(Beginning of Given information)
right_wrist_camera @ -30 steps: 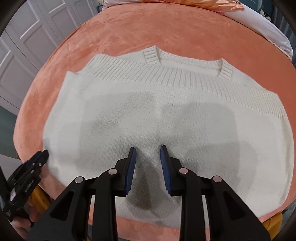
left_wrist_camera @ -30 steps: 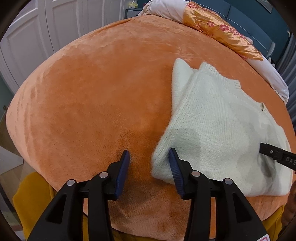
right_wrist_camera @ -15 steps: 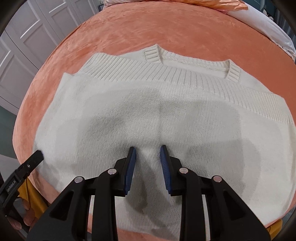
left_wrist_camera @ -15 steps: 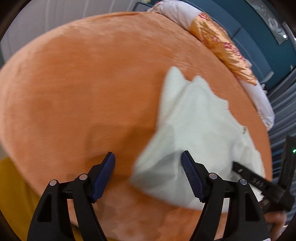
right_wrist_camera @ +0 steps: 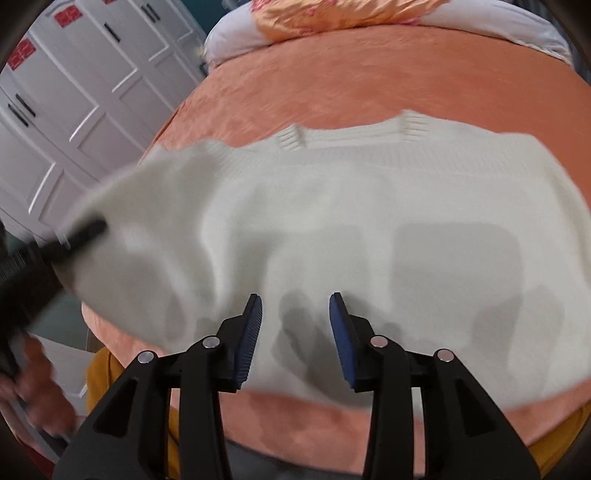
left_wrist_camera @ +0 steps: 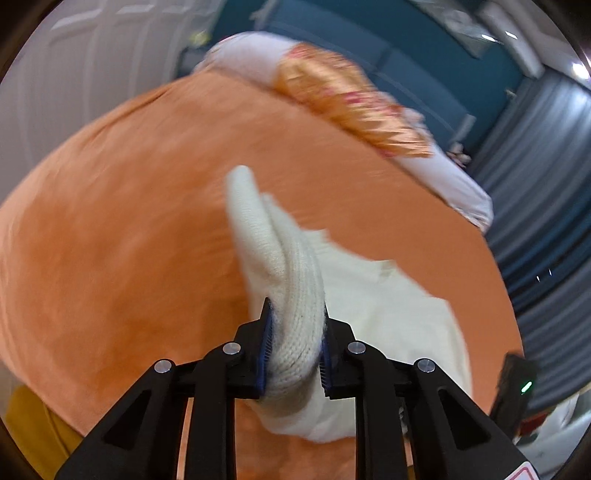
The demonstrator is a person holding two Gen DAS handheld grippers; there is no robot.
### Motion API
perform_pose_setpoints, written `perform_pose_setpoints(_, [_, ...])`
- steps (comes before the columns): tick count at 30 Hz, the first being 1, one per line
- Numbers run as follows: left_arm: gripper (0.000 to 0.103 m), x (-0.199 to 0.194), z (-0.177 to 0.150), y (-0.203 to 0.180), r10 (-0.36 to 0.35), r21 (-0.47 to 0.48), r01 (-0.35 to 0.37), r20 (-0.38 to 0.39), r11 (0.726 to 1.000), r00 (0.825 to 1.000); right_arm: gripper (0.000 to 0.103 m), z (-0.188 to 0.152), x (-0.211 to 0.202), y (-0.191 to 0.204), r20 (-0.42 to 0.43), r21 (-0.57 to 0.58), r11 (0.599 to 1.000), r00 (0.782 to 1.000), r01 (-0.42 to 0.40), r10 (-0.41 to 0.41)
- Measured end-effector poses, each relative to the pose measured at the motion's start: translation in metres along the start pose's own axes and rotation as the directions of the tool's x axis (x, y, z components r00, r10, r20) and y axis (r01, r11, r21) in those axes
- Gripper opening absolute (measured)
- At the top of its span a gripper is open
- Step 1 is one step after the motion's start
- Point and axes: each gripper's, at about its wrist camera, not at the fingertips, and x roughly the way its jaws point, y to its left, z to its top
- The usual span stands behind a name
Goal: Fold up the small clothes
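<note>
1. The left gripper [left_wrist_camera: 294,350] is black plastic with ribbed blue pads. Its jaws are closing and stand narrow, and they pinch a thick roll of the cream knitted sweater [left_wrist_camera: 373,306] between the pads.
2. In the left wrist view the pinched edge of the sweater rises from the pads toward 12 o'clock as a soft rounded fold. The knit loops are clear near the pads and blurred farther away.
3. The right gripper [right_wrist_camera: 295,339] has the same black arms and blue ribbed pads. Its jaws are opening and stand moderately wide; the pads hang over the sweater and nothing is clamped between them.
4. In the right wrist view the sweater [right_wrist_camera: 351,221] lies flat on the bed, filling the middle of the view. Its corner at 9 o'clock is lifted by the left gripper [right_wrist_camera: 79,234], which is blurred. A hand [right_wrist_camera: 33,384] shows at 8 o'clock.
5. The ribbed collar [right_wrist_camera: 354,133] of the sweater is at 12 o'clock, on the far side.
6. Under the sweater is a plush orange blanket [right_wrist_camera: 369,85] with a velvety nap.
7. Farther, at 12 o'clock, lies a shiny orange satin pillow [right_wrist_camera: 317,14] with a floral pattern, on white bedding [right_wrist_camera: 232,40].
8. At 10 o'clock stand white panelled wardrobe doors [right_wrist_camera: 81,85].
</note>
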Motion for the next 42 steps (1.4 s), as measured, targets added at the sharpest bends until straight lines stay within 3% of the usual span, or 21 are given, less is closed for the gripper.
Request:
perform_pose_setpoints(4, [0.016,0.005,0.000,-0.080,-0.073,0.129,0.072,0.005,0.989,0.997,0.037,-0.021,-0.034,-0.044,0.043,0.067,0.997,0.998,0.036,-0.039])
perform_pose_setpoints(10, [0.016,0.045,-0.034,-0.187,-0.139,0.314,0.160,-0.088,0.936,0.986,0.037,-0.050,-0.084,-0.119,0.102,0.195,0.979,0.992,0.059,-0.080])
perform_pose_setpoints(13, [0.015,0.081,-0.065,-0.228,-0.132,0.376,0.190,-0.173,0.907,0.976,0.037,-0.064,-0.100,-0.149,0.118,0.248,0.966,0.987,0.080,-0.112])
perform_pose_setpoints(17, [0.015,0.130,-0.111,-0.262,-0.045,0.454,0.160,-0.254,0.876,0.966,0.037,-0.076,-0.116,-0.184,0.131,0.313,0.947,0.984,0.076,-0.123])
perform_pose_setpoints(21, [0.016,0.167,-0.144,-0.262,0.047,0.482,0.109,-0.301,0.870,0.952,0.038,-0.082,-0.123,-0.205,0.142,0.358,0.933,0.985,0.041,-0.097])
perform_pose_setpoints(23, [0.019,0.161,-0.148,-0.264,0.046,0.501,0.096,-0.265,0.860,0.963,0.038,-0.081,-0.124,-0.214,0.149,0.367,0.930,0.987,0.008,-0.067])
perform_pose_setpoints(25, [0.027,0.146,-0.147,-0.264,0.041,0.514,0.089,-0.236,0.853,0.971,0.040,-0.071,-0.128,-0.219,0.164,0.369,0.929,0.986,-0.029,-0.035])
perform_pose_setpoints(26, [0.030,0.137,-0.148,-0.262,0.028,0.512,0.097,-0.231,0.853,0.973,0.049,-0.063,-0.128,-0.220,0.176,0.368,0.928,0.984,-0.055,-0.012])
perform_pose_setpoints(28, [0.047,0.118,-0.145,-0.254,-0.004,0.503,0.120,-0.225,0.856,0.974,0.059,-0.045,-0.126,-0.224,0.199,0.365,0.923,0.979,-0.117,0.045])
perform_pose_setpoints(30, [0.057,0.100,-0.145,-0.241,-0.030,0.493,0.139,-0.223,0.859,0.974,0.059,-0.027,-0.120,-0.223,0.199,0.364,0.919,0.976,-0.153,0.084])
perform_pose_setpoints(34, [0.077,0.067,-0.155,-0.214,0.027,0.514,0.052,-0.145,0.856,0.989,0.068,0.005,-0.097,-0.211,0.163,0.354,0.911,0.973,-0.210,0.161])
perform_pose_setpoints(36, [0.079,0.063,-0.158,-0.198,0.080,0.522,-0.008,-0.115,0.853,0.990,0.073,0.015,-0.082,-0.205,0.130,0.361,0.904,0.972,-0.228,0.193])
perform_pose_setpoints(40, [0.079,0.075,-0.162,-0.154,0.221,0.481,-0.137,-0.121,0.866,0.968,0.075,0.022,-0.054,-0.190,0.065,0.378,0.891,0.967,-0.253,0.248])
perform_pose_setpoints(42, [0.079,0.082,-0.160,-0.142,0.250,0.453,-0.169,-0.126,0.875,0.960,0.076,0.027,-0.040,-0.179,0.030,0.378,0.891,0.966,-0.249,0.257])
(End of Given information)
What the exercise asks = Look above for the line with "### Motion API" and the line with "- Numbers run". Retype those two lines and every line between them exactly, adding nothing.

Task solution =
### Motion API
perform_pose_setpoints, written `perform_pose_setpoints(_, [_, ...])`
- steps (comes before the columns): tick count at 30 Hz, the first being 1, one per line
- Numbers run as follows: left_arm: gripper (0.000 to 0.103 m), x (-0.199 to 0.194), z (-0.177 to 0.150), y (-0.203 to 0.180), r10 (-0.36 to 0.35), r21 (-0.47 to 0.48), r01 (-0.35 to 0.37), r20 (-0.38 to 0.39), r11 (0.726 to 1.000), r00 (0.825 to 1.000); right_arm: gripper (0.000 to 0.103 m), z (-0.188 to 0.152), x (-0.211 to 0.202), y (-0.191 to 0.204), r20 (-0.42 to 0.43), r21 (-0.57 to 0.58), r11 (0.599 to 1.000), r00 (0.782 to 1.000), r01 (-0.42 to 0.40), r10 (-0.41 to 0.41)

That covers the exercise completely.